Macht man ernst mit der Verschlankung und Verlagerung der Verwaltung, könnte das neue Rathaus einige Etagen kleiner ausfallen. Die Kostendifferenz zwischen Neubau und Kernsanierung würde überschaubar. Oder wäre gar nicht mehr existent, ersetzte man etwa nur das Hochhaus durch einen kleineren Anbau.

Gegen eine Sanierung, egal in welcher Form, sprechen noch zwei weitere grundlegende Argumente.

Zum einen ändert eine Sanierung nichts daran, dass die Gebäude im Kern marode sind und deren Instandhaltung zum dauerhaften Kostenfresser wird. Undichte Decken, lecke Abwasserrohre und ein verschimmelter Aktenkeller, der nur unter Atemschutz zu betreten ist – das alles hat das Rathaus schon hinter sich. Aber was kommt als Nächstes? Heizung und Elektrik sind von moderner Technik so weit entfernt wie die verwinkelten Hochhaus-Büros vom Bürger. Jede Investition in die vorhandenen Gebäude bleibt deshalb Flickschusterei. So als wollte man einen Schrottplatz sanieren.

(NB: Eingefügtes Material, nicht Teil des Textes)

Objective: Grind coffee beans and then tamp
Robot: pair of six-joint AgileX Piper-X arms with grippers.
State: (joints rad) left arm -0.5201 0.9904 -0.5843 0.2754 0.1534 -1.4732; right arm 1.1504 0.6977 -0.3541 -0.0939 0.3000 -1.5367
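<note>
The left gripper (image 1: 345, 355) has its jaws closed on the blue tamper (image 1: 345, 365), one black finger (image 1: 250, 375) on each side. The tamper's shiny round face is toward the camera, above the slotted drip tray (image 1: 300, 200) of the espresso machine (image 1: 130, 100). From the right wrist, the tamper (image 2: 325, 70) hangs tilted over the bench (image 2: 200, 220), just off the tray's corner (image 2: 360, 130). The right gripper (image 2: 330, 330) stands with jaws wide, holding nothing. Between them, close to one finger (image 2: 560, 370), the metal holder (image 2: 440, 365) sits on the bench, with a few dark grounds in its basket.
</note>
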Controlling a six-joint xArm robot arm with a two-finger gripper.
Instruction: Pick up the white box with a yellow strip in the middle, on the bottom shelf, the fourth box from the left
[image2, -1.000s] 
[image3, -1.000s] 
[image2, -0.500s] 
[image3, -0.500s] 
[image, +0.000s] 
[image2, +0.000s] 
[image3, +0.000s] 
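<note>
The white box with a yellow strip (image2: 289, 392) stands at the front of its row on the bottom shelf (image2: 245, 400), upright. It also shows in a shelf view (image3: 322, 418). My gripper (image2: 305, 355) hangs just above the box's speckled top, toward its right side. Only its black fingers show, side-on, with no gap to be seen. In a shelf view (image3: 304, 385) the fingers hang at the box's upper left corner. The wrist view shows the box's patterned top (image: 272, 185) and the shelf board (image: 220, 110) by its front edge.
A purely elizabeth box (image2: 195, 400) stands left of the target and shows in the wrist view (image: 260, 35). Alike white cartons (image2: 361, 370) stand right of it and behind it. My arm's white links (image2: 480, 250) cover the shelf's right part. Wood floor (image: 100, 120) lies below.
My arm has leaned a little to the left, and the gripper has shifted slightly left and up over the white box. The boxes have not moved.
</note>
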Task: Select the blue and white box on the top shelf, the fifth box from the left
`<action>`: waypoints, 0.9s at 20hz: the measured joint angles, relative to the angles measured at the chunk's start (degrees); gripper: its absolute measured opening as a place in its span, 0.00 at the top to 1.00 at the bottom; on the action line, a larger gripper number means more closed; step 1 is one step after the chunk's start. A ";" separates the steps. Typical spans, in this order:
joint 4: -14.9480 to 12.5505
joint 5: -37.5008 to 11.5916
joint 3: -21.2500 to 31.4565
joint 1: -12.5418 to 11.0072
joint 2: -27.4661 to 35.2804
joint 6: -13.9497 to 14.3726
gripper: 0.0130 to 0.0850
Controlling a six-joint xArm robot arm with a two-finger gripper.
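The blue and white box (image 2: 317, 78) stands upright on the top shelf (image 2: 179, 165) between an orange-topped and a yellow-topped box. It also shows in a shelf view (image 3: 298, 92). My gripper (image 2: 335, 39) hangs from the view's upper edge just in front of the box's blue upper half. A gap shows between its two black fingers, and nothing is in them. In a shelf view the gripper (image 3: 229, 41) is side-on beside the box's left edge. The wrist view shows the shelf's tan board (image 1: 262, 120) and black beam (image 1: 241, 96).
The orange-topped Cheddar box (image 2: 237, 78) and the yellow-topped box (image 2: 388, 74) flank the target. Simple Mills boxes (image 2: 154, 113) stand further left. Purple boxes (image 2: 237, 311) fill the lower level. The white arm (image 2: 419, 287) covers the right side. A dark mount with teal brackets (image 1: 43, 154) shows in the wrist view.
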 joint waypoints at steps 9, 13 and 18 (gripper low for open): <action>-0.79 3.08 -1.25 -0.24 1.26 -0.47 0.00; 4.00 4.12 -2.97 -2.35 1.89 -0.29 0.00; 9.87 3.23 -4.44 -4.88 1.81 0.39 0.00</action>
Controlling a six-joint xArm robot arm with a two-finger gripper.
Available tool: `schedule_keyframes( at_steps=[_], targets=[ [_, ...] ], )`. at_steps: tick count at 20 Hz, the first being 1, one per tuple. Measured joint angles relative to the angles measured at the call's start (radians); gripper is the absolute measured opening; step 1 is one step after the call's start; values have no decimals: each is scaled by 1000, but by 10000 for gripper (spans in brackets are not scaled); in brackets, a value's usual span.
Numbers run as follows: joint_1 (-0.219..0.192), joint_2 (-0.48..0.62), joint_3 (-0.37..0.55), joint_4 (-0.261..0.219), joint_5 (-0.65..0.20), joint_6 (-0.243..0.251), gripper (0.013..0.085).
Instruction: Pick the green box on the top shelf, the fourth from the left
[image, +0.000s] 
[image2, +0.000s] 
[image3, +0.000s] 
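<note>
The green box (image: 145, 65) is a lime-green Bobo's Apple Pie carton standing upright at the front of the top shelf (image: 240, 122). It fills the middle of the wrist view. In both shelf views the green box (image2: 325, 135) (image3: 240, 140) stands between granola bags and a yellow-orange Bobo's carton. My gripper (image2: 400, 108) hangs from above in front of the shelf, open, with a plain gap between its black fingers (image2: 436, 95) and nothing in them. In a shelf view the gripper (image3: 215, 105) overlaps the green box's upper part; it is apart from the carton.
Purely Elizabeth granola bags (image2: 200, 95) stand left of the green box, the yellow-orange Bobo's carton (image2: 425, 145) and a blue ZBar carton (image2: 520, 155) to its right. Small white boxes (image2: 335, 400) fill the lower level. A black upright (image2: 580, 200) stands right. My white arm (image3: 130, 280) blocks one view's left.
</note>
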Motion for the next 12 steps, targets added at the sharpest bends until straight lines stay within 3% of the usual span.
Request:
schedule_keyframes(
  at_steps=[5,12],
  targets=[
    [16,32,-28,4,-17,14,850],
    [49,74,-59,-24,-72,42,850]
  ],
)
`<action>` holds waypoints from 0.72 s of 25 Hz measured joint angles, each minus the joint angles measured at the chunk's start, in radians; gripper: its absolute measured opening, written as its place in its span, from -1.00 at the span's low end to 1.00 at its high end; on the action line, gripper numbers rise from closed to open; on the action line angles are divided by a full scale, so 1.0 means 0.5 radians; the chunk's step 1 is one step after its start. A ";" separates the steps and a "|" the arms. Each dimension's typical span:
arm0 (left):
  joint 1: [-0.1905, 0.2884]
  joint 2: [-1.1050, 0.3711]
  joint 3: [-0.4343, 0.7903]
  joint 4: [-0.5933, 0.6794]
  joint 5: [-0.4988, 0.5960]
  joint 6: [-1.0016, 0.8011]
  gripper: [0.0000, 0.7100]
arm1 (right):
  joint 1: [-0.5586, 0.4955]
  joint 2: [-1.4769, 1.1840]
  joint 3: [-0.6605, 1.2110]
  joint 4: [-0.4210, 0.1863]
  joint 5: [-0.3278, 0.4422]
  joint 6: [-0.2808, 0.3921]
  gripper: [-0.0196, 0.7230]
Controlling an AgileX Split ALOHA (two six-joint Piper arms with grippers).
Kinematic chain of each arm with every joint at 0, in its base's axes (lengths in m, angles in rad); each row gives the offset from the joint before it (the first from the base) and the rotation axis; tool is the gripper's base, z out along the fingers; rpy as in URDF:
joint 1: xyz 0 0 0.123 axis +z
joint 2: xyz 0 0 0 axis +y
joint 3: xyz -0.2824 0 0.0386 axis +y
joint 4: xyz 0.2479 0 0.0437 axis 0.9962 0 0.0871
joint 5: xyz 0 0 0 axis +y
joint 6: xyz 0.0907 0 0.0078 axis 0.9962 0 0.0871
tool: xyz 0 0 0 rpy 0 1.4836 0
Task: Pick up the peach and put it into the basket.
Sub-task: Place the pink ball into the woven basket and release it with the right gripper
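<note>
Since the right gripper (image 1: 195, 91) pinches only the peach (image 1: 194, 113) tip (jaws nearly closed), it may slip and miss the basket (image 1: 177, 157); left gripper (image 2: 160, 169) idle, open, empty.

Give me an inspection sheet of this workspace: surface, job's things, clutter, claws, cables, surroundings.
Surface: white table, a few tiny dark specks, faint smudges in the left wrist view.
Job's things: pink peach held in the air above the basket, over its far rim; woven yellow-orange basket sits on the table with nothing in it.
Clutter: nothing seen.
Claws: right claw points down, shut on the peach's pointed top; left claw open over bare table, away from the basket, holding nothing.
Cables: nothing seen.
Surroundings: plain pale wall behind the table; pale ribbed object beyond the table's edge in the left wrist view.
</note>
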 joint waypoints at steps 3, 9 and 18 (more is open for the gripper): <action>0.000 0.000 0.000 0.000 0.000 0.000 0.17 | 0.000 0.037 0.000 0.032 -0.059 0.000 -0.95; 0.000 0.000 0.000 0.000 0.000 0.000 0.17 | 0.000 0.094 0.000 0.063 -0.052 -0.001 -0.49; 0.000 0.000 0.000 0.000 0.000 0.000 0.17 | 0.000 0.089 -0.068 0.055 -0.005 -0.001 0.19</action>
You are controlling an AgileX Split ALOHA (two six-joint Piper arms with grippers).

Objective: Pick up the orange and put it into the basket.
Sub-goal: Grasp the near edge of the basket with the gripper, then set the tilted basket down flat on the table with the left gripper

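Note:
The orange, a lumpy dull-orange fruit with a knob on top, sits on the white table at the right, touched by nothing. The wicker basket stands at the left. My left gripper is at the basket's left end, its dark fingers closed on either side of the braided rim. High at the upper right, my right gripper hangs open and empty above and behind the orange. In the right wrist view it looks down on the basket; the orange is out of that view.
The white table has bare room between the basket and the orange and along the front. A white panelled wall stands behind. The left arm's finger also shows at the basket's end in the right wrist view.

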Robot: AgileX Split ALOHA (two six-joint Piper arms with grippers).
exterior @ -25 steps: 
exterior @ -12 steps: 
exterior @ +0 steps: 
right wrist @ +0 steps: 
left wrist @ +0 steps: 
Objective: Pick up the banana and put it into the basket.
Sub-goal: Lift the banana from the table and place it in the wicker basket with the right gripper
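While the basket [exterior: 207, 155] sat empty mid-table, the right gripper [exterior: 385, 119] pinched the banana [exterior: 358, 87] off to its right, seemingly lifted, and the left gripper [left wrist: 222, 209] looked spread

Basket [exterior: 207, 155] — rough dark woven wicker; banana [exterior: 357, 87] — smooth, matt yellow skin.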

Zum anderen wird es keiner Sanierung gelingen, aus dem alten BHW-Grundriss eine funktionale, den Anforderungen einer Verwaltung des 21. Jahrhunderts entsprechende Innenarchitektur zu zaubern. Das Rathaus ist für lange Wege, fehlende Konferenzräume und andere raumplanerische Erblasten der 1950er Jahre bekannt. Eine Sanierung ändert daran wenig. Und je ernsthafter sie es versucht, desto weniger unterscheidet sie sich von einem Neubau.

Also am Ende ein kleines, aber feines neues Rathaus? Der Teufel steckt im Detail. Hier geht es lediglich darum, den Denkhorizont zu erweitern, nicht darum, alle Aspekte bis ins Letzte abzuwägen. Es geht um eine Vision.

Aber wer keine hat, sollte nicht in die Politik gehen.